__EXERCISE AIM__. Copy out the full data exactly as given; pictures should not be included.

__DATA SEGMENT__.
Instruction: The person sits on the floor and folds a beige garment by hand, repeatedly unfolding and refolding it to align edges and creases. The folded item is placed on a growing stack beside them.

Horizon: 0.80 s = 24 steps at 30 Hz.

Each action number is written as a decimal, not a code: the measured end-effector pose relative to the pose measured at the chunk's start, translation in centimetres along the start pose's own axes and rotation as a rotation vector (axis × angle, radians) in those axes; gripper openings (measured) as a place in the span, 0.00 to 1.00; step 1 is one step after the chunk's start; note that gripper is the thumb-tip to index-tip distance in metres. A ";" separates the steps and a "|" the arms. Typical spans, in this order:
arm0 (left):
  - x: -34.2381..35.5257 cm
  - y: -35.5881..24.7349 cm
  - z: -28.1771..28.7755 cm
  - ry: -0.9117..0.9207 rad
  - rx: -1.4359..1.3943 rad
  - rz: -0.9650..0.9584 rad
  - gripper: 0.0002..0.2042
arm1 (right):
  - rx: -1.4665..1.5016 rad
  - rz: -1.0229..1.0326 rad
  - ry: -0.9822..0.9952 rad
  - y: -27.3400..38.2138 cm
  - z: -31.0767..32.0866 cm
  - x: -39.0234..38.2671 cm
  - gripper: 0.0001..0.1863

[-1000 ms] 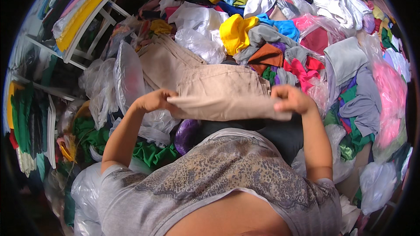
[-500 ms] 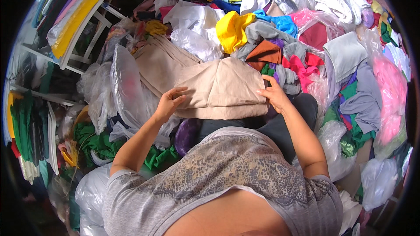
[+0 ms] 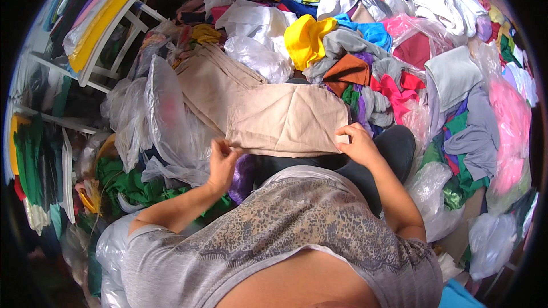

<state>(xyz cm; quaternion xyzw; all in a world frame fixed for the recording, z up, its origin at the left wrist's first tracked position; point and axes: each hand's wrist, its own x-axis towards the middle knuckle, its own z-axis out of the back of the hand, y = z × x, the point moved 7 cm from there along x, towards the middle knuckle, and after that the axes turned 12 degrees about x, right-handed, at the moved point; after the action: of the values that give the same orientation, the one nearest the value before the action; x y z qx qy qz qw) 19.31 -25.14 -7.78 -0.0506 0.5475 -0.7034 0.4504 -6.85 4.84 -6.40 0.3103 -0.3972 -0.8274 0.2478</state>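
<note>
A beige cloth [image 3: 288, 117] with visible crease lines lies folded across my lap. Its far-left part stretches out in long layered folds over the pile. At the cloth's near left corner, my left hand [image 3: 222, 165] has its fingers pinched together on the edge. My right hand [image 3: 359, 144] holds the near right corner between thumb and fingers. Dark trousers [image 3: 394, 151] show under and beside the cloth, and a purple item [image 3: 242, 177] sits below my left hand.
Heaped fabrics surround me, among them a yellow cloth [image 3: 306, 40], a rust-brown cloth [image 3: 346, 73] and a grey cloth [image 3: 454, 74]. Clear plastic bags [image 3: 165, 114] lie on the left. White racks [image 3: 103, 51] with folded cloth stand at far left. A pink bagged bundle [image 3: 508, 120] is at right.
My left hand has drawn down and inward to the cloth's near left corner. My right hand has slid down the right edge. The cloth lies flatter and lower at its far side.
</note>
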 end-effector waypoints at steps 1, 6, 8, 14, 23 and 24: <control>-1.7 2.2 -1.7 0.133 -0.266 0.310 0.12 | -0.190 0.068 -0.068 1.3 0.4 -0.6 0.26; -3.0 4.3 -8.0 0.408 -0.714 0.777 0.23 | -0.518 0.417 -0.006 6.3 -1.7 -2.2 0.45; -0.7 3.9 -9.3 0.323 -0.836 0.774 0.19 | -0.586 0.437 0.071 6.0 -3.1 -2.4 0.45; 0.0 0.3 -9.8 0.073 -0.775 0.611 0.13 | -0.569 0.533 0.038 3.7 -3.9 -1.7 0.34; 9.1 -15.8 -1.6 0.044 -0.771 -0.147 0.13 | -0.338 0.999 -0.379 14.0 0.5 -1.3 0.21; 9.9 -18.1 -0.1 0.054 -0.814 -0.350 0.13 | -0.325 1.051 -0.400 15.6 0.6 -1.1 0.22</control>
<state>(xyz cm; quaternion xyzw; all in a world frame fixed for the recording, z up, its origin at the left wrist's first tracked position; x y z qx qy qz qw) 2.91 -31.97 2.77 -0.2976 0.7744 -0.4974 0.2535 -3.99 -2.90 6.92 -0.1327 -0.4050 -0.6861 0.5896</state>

__ANSWER SPACE__.
Instruction: The person sits on the floor and folds a beige garment by hand, repeatedly unfolding and refolding it to align edges and creases. The folded item is placed on a growing stack beside them.

Horizon: 0.80 s = 24 steps at 30 Hz.

Each action number is written as a decimal, not a code: the measured end-effector pose relative to the pose measured at the chunk's start, translation in centimetres along the start pose's own axes and rotation as a rotation vector (axis × angle, radians) in those axes; gripper openings (measured) as a place in the span, 0.00 to 1.00; step 1 is one step after the chunk's start; note that gripper is the thumb-tip to index-tip distance in metres. A ";" separates the steps and a "|" the arms. Typical spans, in this order:
arm0 (left):
  - x: -34.2381..35.5257 cm
  - y: -35.5881..24.7349 cm
  - z: -28.1771..28.7755 cm
  - ry: -0.9117..0.9207 rad
  - rx: -1.4359..1.3943 rad
  - rz: -0.9650..0.9584 rad
  - gripper: 0.0002..0.2042
arm1 (right):
  - rx: -1.4665..1.5016 rad
  - rz: -1.0229..1.0326 rad
  - ry: -0.9822..0.9952 rad
  - y: -27.3400..38.2138 cm
  - z: -31.0767..32.0866 cm
  - x: -39.0234..38.2671 cm
  - gripper: 0.0001..0.1863

[-1000 ms] 
[-500 ms] 
[+0 ms] 

<state>(xyz cm; quaternion xyzw; all in a world frame fixed for the recording, z up, its origin at the left wrist's first tracked position; point and axes: each hand's wrist, its own x-axis towards the middle knuckle, its own z-axis out of the back of the hand, y = z × x, the point moved 7 cm from there along x, towards the middle knuckle, and after that the axes turned 12 degrees about x, right-handed, at the moved point; after the action: of the values that give the same orientation, the one nearest the value before the action; x y z qx qy qz qw) 19.31 -25.14 -7.78 -0.0506 0.5475 -0.7034 0.4504 -6.85 4.84 -6.40 0.3103 -0.3972 -0.8274 0.2478</state>
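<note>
A beige cloth [image 3: 288, 117] with visible crease lines lies folded across my lap. Its far-left part stretches out in long layered folds over the pile. At the cloth's near left corner, my left hand [image 3: 222, 165] has its fingers pinched together on the edge. My right hand [image 3: 359, 144] holds the near right corner between thumb and fingers. Dark trousers [image 3: 394, 151] show under and beside the cloth, and a purple item [image 3: 242, 177] sits below my left hand.
Heaped fabrics surround me, among them a yellow cloth [image 3: 306, 40], a rust-brown cloth [image 3: 346, 73] and a grey cloth [image 3: 454, 74]. Clear plastic bags [image 3: 165, 114] lie on the left. White racks [image 3: 103, 51] with folded cloth stand at far left. A pink bagged bundle [image 3: 508, 120] is at right.
My left hand has drawn down and inward to the cloth's near left corner. My right hand has slid down the right edge. The cloth lies flatter and lower at its far side.
</note>
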 end-effector waypoints at steps 1, 6, 8, 14, 23 and 24: <control>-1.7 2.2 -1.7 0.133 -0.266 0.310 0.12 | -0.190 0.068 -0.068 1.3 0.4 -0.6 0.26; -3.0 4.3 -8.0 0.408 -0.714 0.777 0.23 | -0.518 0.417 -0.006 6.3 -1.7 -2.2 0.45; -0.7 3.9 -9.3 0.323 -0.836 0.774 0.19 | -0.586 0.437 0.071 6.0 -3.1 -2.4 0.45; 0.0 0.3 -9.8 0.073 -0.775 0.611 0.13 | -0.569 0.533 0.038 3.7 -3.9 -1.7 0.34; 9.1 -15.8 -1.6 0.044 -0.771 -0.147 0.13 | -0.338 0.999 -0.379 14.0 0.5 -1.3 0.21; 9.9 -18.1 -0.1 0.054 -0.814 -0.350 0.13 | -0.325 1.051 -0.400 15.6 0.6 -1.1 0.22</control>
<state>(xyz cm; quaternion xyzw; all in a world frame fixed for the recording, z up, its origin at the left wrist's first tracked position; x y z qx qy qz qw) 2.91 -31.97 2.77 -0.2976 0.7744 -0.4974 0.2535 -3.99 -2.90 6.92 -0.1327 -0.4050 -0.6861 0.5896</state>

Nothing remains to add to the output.